13 KiB
stage, title
| stage | title |
|---|---|
| 17 | Admin operations and Lobby-facing liveness |
Stage 17 — Admin operations and Lobby-facing liveness
This decision record captures the non-obvious choices made while
implementing the five Game Master admin/inspect service-layer
operations and the Lobby-facing liveness reply
(adminstop, adminforce, adminpatch, adminbanish,
livenessreply). Stage 17 is the last service-layer stage before
Stage 18 (health-events consumer) and Stage 19 (REST handlers and
wiring).
Context
../PLAN.md Stage 17 ships five services that close
the GM service surface:
service/adminstop— orchestrator behindPOST /api/v1/internal/runtimes/{game_id}/stop. Calls Runtime Manager and CASesruntime_records.status → stopped.service/adminforce— orchestrator behindPOST /api/v1/internal/runtimes/{game_id}/force-next-turn. Runs the innerservice/turngenerationflow synchronously, then setsruntime_records.skip_next_tick = true.service/adminpatch— orchestrator behindPOST /api/v1/internal/runtimes/{game_id}/patch. Calls Runtime Manager and rotatesruntime_records.current_image_refpluscurrent_engine_version.service/adminbanish— orchestrator behindPOST /api/v1/internal/games/{game_id}/race/{race_name}/banish. Resolves the race and calls the engine/admin/race/banish.service/livenessreply— orchestrator behindGET /api/v1/internal/games/{game_id}/liveness. Reflects GM's own view of the runtime without ever calling the engine.

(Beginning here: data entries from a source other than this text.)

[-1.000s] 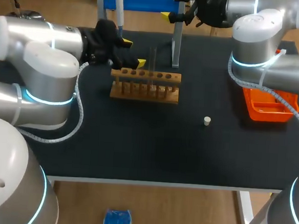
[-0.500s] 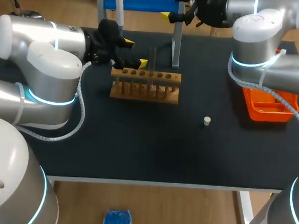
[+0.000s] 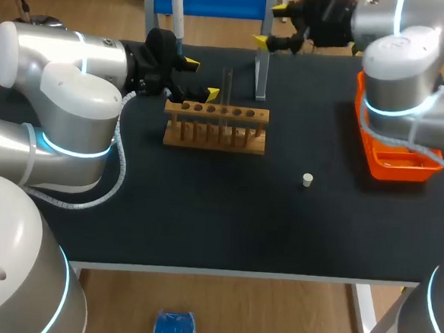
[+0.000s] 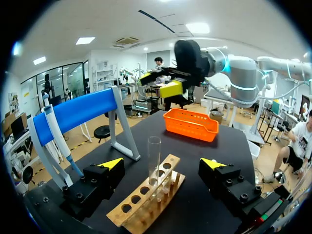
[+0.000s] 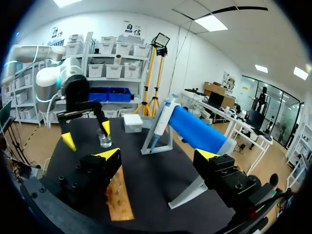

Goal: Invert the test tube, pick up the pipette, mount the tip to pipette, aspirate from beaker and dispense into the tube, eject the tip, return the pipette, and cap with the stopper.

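The stopper [image 3: 307, 179], a small pale plug, lies alone on the black table [image 3: 202, 226], right of centre in the head view. The orange tray [image 3: 394, 159] sits at the right edge, partly under the right arm [image 3: 400, 65].

The wooden rack [image 3: 216, 126] stands centre-left in the frame. The test tube [image 3: 227, 87] stands upright in one of its middle holes with its mouth upward. The other holes appear vacant.

The left gripper [image 3: 199, 77] is positioned just behind the left end of the rack. Its fingers are spread wide and grasp nothing. In the left wrist view the rack and tube lie ahead of and below the gap between the fingers, with no contact. The left arm [image 3: 66, 102] enters from the left edge, with the forearm roughly level over the table.

The beaker [image 5: 104, 140], seen in the right wrist view, stands beside the left gripper's fingers.

The pipette [image 3: 176, 11] hangs at the left end of the blue stand [image 3: 218, 0], at the top of the head view.

The right gripper [image 3: 270, 23] is at top centre-right, beside the stand's right upright. Its fingers are fully apart and empty. The right arm comes in from the right and bends toward the stand.
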Available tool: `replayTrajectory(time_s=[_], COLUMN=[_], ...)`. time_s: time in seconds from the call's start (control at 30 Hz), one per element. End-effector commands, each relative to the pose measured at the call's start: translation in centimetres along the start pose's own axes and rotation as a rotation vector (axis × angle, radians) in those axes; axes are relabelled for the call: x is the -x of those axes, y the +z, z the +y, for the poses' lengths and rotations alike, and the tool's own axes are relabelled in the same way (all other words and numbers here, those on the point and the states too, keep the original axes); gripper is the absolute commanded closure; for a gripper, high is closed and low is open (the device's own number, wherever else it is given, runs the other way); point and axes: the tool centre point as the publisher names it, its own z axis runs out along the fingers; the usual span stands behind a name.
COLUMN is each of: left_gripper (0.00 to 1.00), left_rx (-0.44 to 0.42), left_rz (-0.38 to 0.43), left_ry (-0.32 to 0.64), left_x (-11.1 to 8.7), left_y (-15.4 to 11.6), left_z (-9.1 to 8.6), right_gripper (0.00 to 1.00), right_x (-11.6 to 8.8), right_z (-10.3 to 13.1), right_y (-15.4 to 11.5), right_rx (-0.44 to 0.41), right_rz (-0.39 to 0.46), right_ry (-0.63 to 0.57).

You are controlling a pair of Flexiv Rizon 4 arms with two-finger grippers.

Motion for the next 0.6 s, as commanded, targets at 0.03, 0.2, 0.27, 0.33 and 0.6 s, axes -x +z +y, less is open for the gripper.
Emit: replayTrajectory(time_s=[0.03,0.2,0.27,0.33,0.6], left_gripper=[0.00,0.00,0.00,0.00,0.00], left_rx=[-0.002,-0.002,-0.002,-0.002,-0.002], left_rz=[0.001,0.001,0.001,0.001,0.001], left_ry=[0.000,0.000,0.000,0.000,0.000], left_x=[0.0,0.0,0.0,0.0,0.0], left_y=[0.1,0.1,0.1,0.1,0.1], left_z=[0.1,0.1,0.1,0.1,0.1], right_gripper=[0.00,0.00,0.00,0.00,0.00], right_x=[-2.5,-5.5,-6.7,-8.3,-13.1], right_z=[-2.7,-6.1,-7.8,-9.4,-15.9], right_y=[-10.9,-16.2,-17.8,-19.3,-21.1], right_rx=[0.019,0.033,0.032,0.033,-0.024], right_rz=[-0.003,-0.010,-0.016,-0.017,0.013], right_ry=[0.021,0.044,0.050,0.057,0.033])
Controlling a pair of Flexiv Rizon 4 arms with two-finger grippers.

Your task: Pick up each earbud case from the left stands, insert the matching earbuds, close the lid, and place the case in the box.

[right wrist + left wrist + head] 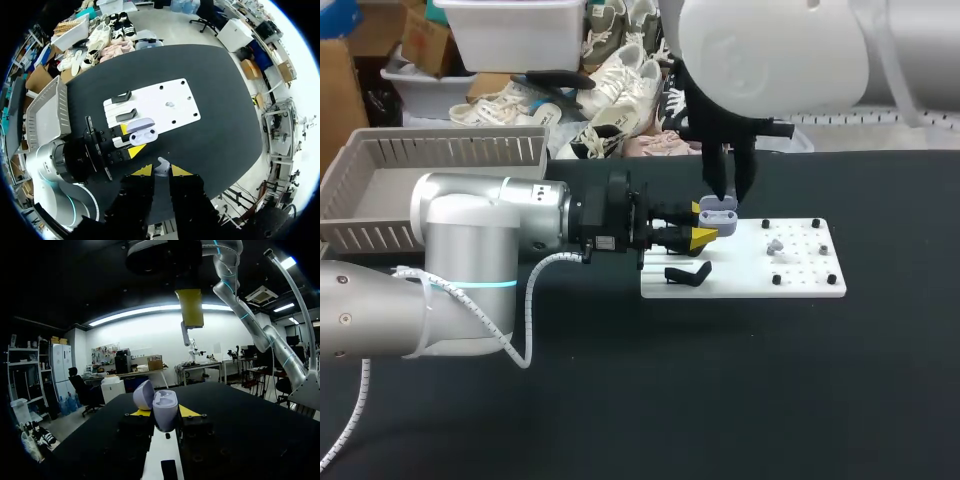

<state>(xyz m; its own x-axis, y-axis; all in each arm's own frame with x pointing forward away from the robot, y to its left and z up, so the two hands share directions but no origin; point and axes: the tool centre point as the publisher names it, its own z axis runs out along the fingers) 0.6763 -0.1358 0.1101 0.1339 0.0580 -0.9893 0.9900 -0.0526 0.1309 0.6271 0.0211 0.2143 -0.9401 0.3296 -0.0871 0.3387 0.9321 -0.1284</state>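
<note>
- Your left gripper (164,412) is clamped on the open earbud case (718,210). One yellow tip presses each side of it.
- The lid (143,394) stands up, tilted to one side of the case body. The two earbud wells face upward.
- Your right gripper (161,171) hangs directly above that case, fingers pointing down. Its tips are pinched on a small pale earbud (162,165).
- In the right wrist view the case lies just ahead of the held earbud, not touching it.
- A white board (790,280) lies under and beyond both grippers.
- A second earbud (775,245) rests on the board, beyond the left gripper's tips.
- A black stand (687,273) sits on the board just beside the left gripper.
- The grey slatted box (380,190) stands well behind the left gripper, beside that arm.
</note>
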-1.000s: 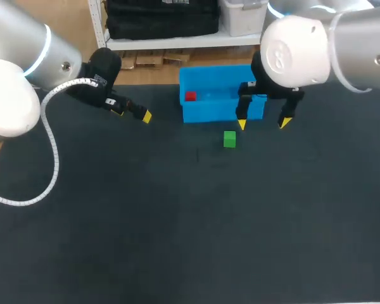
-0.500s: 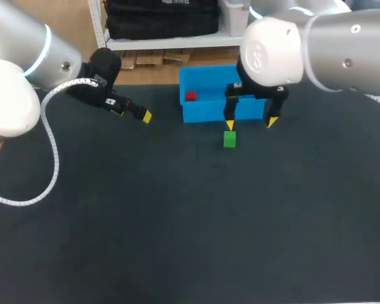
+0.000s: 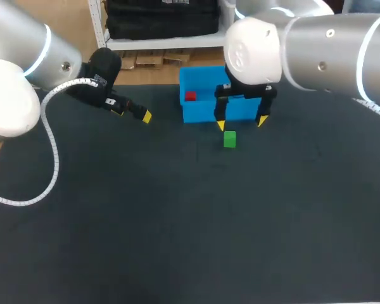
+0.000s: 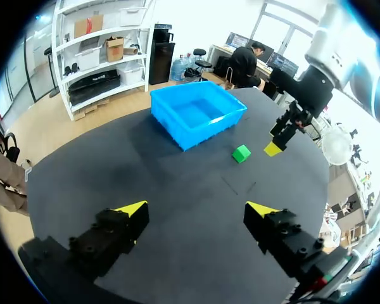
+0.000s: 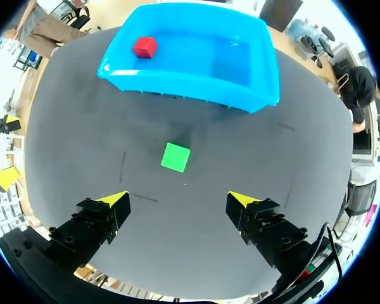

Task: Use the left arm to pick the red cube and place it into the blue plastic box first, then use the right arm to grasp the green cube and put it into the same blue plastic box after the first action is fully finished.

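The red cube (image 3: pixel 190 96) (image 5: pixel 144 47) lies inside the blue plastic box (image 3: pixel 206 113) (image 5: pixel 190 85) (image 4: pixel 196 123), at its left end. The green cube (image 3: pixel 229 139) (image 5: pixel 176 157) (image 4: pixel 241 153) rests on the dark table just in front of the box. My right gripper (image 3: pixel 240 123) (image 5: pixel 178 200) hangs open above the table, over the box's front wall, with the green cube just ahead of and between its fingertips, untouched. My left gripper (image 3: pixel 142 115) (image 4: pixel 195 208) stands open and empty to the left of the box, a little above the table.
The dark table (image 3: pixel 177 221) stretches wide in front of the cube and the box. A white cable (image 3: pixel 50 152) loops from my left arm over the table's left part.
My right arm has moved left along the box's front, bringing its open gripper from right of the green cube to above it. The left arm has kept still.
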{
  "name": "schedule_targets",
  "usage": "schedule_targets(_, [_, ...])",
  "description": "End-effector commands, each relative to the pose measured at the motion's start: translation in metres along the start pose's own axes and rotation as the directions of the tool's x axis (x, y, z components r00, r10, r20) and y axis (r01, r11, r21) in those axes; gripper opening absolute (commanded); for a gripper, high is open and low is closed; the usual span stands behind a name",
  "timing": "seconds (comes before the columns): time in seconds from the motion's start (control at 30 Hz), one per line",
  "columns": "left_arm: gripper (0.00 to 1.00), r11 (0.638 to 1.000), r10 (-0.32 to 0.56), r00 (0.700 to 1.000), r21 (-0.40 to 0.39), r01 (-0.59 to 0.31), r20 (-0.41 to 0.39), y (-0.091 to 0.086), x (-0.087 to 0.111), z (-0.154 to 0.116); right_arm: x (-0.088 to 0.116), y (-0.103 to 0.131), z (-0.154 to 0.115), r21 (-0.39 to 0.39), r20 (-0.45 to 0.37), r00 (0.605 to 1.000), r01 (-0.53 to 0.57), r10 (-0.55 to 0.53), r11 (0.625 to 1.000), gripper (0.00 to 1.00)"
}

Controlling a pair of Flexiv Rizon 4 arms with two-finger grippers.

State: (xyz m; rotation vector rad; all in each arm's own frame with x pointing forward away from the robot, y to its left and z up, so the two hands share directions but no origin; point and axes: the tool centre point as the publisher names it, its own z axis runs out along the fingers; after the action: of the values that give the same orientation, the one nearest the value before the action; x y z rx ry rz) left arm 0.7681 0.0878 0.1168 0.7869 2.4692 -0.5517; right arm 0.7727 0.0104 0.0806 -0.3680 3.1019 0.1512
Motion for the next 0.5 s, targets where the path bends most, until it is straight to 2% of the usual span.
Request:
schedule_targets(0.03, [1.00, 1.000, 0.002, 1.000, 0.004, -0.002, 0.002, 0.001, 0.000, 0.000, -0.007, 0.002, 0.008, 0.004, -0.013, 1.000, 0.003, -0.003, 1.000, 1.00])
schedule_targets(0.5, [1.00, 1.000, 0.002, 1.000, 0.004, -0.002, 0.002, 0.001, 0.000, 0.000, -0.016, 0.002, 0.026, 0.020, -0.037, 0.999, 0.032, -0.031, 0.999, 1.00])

The reference precedent for the orchestrator shape (Input /
Result / Dependencies / NewService / Handle) is Stage 13's
service/registerruntime and Stage 15's service/turngeneration.
Six decisions deviate from a literal reading of the README, the
OpenAPI surface, or the turngeneration precedent. Each is recorded
below.
Decisions
D1. RuntimeRecordStore grows a dedicated UpdateImage method
Decision.
ports/runtimerecordstore.go
adds a new UpdateImage(ctx, UpdateImageInput) error method with its
own UpdateImageInput struct and Validate. The Postgres adapter
gains a matching SQL UPDATE under a CAS guard on (game_id, status).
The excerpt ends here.